With the painkiller, things calm down, so I give up, unlike the phlebitis which, on Friday morning, caused my right foot to swell so much by blocking the blood flow that it almost prevents me from putting it down. I walk around half-bent over, Quasimodo-style. I spend the whole day like this, I even do a lot of things. On Saturday, I do the same but less actively because it's really starting to become unbearable, and on Sunday evening, I decide (here, translate to: “Marie has bugged me enough, etc.”) to call emergency services.
After being triumphantly carried down from my third floor in a porter's chair by a male and female mixed team of nurses, I find myself in the emergency room of the Étampes hospital.
Note for later: recently refurbished, it is in the middle of the woods about 2.5 km from the city center.

I am placed on a bed against the wall, alongside the others, and the waiting begins, with people breathing heavily, moaning, and losing their tempers, some claiming they need treatment because they are in pain, convinced that they are the worst off and that the others are just there for appearance's sake.
Everyone is entitled to their little questionnaire several times: on admission, then before the examination, then during. The same questions keep coming up: do you have health insurance? Any allergies? Have you ever had an operation? When? What for? Anyway, I'm not too badly off: after two hours, the doctor who takes care of me is quite efficient. Blood thinner, explanations, prescription, I point out to him that two crutches wouldn't be too much, as it's getting harder and harder for me to put my foot on the ground. He adds them, prescribes an ultrasound (the famous one) of the calf for the next day because at night, at the Etampes hospital, nobody does ultrasounds. And he releases me around midnight.

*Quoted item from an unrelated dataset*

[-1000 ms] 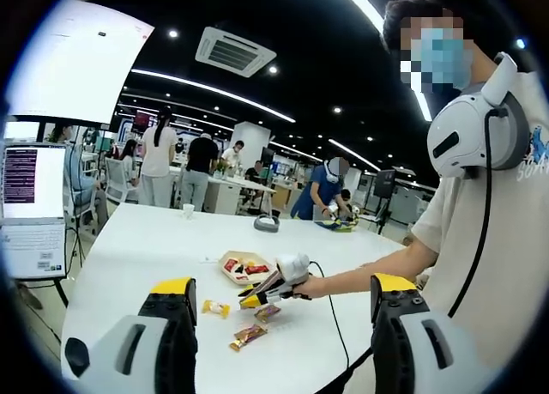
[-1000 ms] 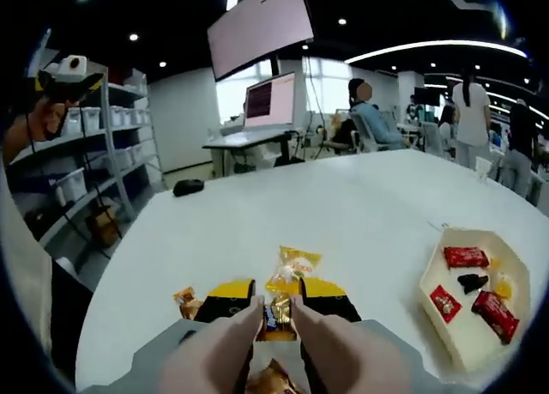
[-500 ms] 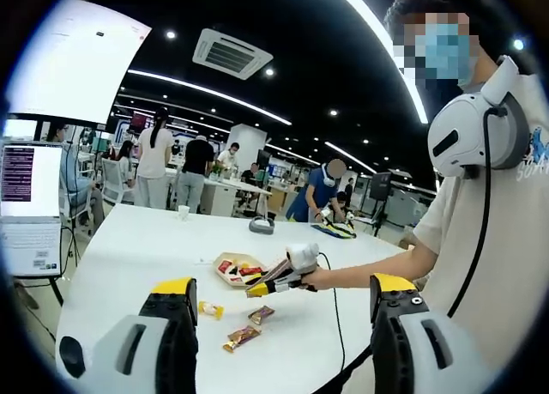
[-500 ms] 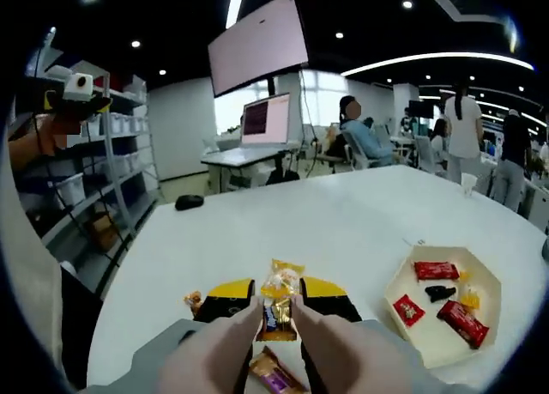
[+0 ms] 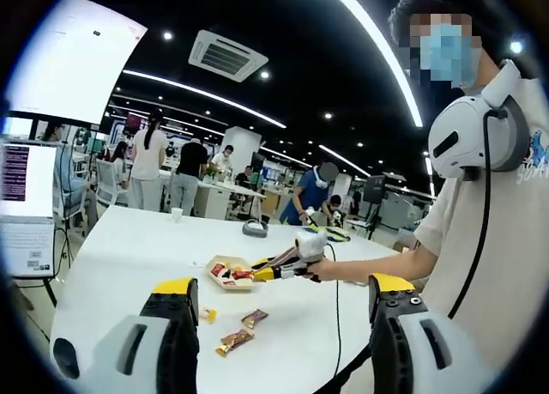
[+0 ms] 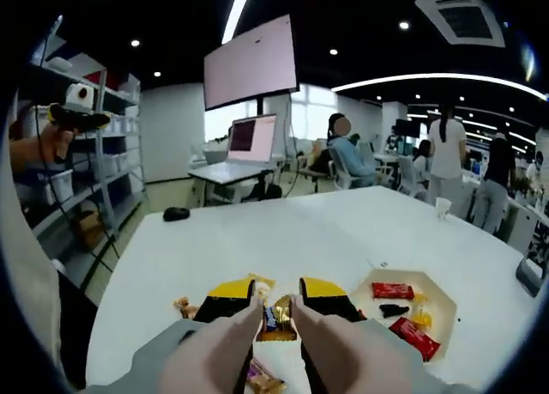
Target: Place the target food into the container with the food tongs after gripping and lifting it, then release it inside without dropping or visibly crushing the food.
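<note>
Pinching a wrapped candy (image 6: 276, 319), right tongs (image 6: 276, 301) near tray (image 6: 442, 312); left tongs (image 5: 279, 300) wide.

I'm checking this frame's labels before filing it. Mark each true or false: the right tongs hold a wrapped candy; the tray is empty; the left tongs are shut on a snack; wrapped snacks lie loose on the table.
1. The right tongs hold a wrapped candy. True.
2. The tray is empty. False: it holds red-wrapped pieces and a dark one.
3. The left tongs are shut on a snack. False: they are open, holding nothing, raised well above the table.
4. Wrapped snacks lie loose on the table. True.
</note>
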The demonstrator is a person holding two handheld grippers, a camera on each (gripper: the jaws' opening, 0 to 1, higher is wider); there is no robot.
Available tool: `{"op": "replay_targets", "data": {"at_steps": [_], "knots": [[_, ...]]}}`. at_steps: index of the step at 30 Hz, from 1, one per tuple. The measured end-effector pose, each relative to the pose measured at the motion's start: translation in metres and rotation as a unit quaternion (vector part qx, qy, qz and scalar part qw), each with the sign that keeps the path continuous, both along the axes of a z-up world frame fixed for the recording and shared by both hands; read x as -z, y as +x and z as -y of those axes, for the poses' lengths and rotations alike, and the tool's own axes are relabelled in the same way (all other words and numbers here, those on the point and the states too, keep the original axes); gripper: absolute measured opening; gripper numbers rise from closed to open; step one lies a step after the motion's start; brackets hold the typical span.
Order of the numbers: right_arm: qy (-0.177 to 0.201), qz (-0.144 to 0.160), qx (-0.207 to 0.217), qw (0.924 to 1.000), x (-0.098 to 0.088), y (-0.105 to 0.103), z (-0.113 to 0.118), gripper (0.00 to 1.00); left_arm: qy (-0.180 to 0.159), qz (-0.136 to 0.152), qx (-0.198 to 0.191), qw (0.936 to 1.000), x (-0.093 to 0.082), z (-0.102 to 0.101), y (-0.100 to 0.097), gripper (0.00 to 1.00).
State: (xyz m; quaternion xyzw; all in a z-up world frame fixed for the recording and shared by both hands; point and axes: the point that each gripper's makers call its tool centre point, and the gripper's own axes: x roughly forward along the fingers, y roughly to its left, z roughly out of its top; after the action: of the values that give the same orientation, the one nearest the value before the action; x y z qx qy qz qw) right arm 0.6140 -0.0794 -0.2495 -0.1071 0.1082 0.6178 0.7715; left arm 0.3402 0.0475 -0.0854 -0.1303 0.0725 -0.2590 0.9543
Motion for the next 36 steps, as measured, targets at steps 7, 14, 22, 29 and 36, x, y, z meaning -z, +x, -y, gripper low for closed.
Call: {"op": "replay_targets", "data": {"at_steps": [7,14,22,29,36], "knots": [[-0.001,0.018,0.007,0.9998,-0.018,0.011,0.007,0.19,-0.007,0.003,-0.006,1.0000,0.002,-0.003,-0.002,0.82],[0.002,0.035,0.020,0.9992,-0.035,0.030,0.016,0.19,-0.008,0.002,0.002,1.0000,0.003,0.002,0.000,0.81],[0.018,0.055,0.034,0.9977,-0.060,0.049,0.022,0.19,-0.012,0.001,-0.007,0.9999,0.001,-0.002,-0.004,0.81],[0.004,0.068,0.043,0.9968,-0.061,0.069,0.025,0.19,-0.011,-0.001,-0.012,0.9999,0.001,-0.005,-0.008,0.81],[-0.011,0.071,0.044,0.9965,-0.057,0.081,0.029,0.19,-0.014,-0.006,-0.018,0.9997,0.005,-0.010,-0.012,0.81]]}}
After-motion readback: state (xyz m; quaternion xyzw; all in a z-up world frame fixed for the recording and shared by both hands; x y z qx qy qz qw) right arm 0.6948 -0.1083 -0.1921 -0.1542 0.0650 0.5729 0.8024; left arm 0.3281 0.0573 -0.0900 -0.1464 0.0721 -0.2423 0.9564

But at such a time, there are no buses or taxis. I ask at reception if they have any taxi numbers or an arrangement with a company so that patients can go home. Well, no. They give me a chauffeur-driven car number, I call: “Oh well no, all my vehicles are on a movie set, sorry…” Basically, you can't walk more than three meters without having to sit down for five minutes to recover, and you have 2.5 km to walk home, or you can wait until 8:45 the next morning for the first buses. Fortunately, an electrician who had been slightly injured on a construction site that day, tired of waiting, decided to go home and agreed to take me back. I climb my three flights of stairs, the last one on my knees because my foot hurts so much, but I know that tomorrow I can go to the pharmacy and that it will get better.

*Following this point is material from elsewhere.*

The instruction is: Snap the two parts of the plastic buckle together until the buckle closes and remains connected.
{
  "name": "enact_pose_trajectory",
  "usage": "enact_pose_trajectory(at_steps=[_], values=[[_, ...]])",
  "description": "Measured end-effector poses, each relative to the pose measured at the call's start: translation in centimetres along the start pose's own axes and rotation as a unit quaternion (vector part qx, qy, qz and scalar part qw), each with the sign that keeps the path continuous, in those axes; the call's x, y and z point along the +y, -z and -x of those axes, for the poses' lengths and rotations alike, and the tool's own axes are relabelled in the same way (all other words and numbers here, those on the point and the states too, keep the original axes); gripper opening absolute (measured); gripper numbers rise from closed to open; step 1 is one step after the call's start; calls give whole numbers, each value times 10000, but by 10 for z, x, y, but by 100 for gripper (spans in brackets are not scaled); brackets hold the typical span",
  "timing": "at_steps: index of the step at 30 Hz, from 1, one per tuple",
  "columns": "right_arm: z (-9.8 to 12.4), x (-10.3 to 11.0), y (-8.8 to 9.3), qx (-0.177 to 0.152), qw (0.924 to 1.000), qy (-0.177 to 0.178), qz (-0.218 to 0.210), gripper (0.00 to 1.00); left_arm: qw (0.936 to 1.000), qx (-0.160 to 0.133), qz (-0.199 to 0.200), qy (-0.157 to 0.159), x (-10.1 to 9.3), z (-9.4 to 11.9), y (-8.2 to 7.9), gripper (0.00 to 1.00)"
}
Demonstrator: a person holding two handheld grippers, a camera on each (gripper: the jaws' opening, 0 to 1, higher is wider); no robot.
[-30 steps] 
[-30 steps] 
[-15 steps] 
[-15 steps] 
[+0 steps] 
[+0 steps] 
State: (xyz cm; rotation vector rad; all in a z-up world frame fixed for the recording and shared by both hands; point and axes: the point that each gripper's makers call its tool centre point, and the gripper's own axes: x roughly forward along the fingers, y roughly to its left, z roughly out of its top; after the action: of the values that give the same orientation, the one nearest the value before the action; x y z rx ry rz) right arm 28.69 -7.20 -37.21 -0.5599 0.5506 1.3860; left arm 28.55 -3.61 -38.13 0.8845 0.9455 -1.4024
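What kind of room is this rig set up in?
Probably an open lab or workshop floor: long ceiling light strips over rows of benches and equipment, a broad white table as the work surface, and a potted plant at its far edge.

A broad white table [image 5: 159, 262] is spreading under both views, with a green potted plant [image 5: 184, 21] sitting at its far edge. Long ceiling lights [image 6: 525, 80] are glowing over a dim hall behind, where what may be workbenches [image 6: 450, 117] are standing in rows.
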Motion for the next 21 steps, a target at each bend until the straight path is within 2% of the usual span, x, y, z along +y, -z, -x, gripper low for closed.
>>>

The crutches are a real relief, as are the drugs, and the next day I go back to hospital for the ultrasound of the calf, with my car this time. Blessed are automatic transmissions.
Calf ultrasound
It's a rather cool exam, the operator is not from the Etampes hospital, a nurse (or not) helps her to operate the machine that is on site. It's pretty zen overall. In the following days, I have to pick up the results at the hospital's administrative reception desk. Unfortunately, I arrive at 5:20 p.m., only to be told that after 5:00 p.m. it's a no-go. I give a ride home to a six-year-old little girl and her mother, who had also arrived too late. They were walking back to the city center, walking along the road, in the forest, without a sidewalk, with an almost non-existent side lane.
I'll finally get a hold of my exams results two days later.
Being sick is not my job
The next day, I go to my GP's office, ultrasound photos in hand, and wait for three quarters of an hour in a crowded waiting room, with nothing happening. Unwilling to waste my time, I leave. I leave messages via his (apparently subcontracted) medical office, which go unanswered. I feel better, so I forget about it. If he wants to be kept up to date on my health adventures, he'll only have to get in touch.